__ACTIVITY__
Transcribe every entry exactly; the images stay out.

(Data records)
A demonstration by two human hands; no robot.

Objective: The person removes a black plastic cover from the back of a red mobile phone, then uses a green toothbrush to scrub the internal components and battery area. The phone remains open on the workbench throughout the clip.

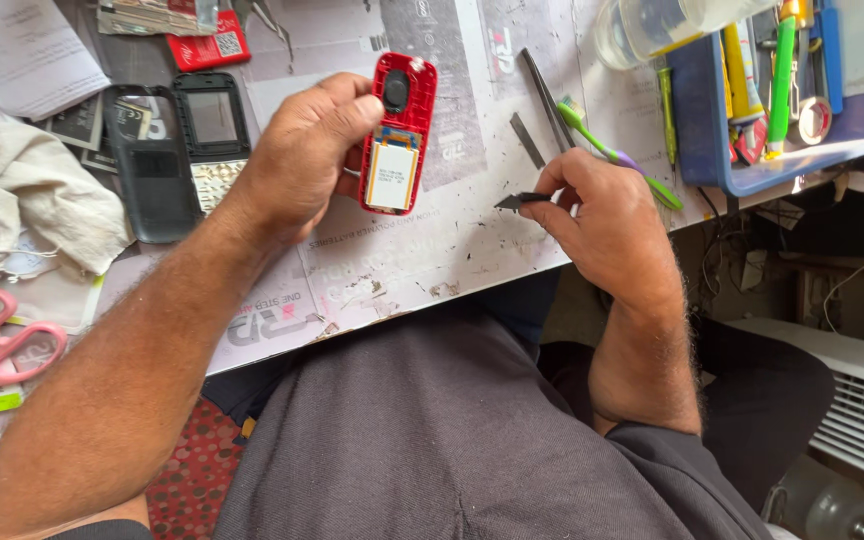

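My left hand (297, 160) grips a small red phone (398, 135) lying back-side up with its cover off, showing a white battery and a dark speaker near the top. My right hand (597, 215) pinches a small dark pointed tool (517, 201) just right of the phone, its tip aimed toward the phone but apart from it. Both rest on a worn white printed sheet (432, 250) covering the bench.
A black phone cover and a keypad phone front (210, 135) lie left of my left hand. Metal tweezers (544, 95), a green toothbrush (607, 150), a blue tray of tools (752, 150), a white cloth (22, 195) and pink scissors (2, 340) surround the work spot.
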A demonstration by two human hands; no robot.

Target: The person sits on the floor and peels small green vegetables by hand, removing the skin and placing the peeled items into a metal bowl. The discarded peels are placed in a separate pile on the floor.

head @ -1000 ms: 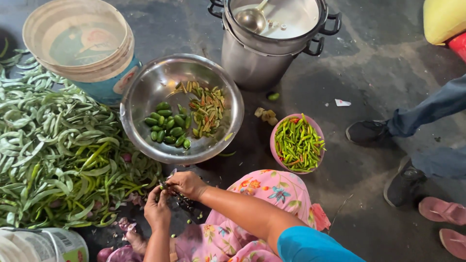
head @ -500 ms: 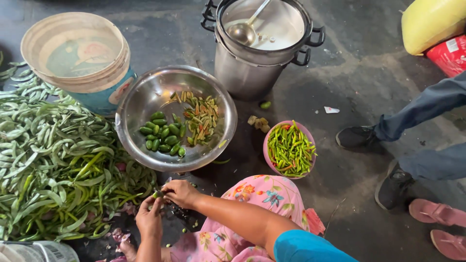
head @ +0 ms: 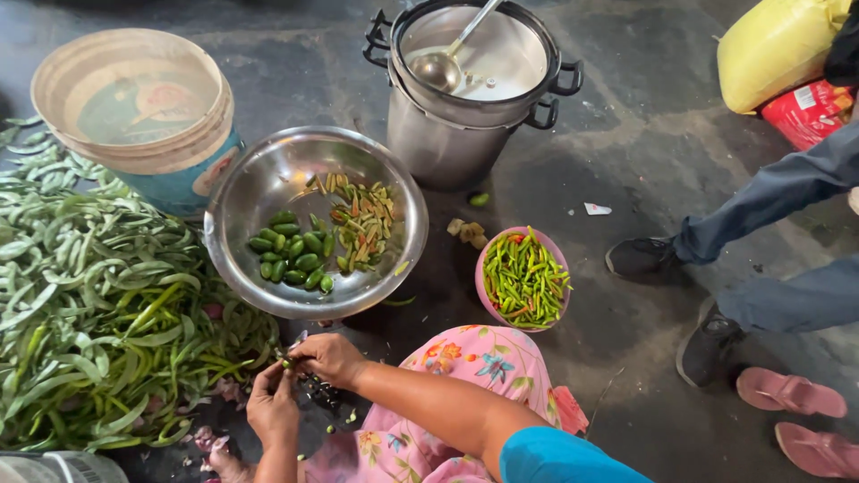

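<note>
My left hand (head: 271, 408) and my right hand (head: 329, 358) meet low in the view, just below the steel bowl (head: 259, 174). Both pinch one small green vegetable (head: 286, 362) between the fingertips. A thin pale blade tip (head: 300, 338) shows just above the right fingers; which hand grips it I cannot tell. The bowl holds whole small green gourds (head: 291, 253) and a heap of cut strips (head: 362, 224). Dark trimmings (head: 318, 391) lie on the floor under my hands.
A big pile of flat green beans (head: 98, 313) fills the left. Stacked buckets (head: 134, 98) stand behind it. A steel pot with a ladle (head: 474, 80) is at the top, a pink bowl of green chillies (head: 523, 277) to the right. Another person's legs and shoes (head: 716, 259) stand far right, beside pink sandals (head: 787, 394).
My hands have stayed together at the bean pile's edge, working the small green vegetable. The view has drifted, so the bowl and pot sit slightly differently in frame.
</note>
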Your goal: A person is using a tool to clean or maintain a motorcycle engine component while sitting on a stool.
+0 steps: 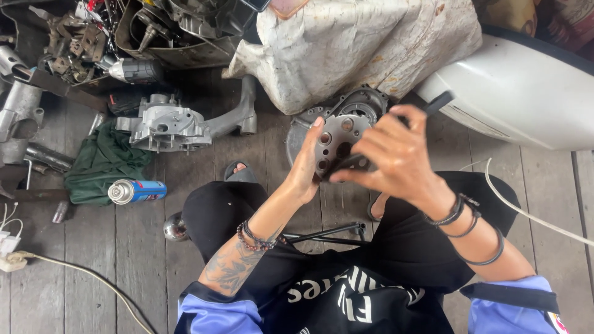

__YOUR RESPONSE__
A demonstration by two human hands; no robot.

Objective: The person removes a black plastic cover from the back of a red mobile phone, then uses a green toothbrush to scrub the internal components and battery area. The phone remains open on the workbench throughout the clip.


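My left hand (297, 160) grips a small red phone (398, 135) lying back-side up with its cover off, showing a white battery and a dark speaker near the top. My right hand (597, 215) pinches a small dark pointed tool (517, 201) just right of the phone, its tip aimed toward the phone but apart from it. Both rest on a worn white printed sheet (432, 250) covering the bench.
A black phone cover and a keypad phone front (210, 135) lie left of my left hand. Metal tweezers (544, 95), a green toothbrush (607, 150), a blue tray of tools (752, 150), a white cloth (22, 195) and pink scissors (2, 340) surround the work spot.
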A demonstration by two human hands; no robot.

Target: The person sits on the floor and peels small green vegetables by hand, removing the skin and placing the peeled items into a metal bowl. The discarded peels are placed in a separate pile on the floor.

head @ -1000 ms: 
head @ -500 ms: 
head @ +0 ms: 

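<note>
My left hand (head: 271, 408) and my right hand (head: 329, 358) meet low in the view, just below the steel bowl (head: 259, 174). Both pinch one small green vegetable (head: 286, 362) between the fingertips. A thin pale blade tip (head: 300, 338) shows just above the right fingers; which hand grips it I cannot tell. The bowl holds whole small green gourds (head: 291, 253) and a heap of cut strips (head: 362, 224). Dark trimmings (head: 318, 391) lie on the floor under my hands.
A big pile of flat green beans (head: 98, 313) fills the left. Stacked buckets (head: 134, 98) stand behind it. A steel pot with a ladle (head: 474, 80) is at the top, a pink bowl of green chillies (head: 523, 277) to the right. Another person's legs and shoes (head: 716, 259) stand far right, beside pink sandals (head: 787, 394).
My hands have stayed together at the bean pile's edge, working the small green vegetable. The view has drifted, so the bowl and pot sit slightly differently in frame.
</note>
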Your goal: A person is using a tool to clean or maintain a motorcycle engine component while sitting on a stool.
+0 steps: 

This finishes the output for the exercise.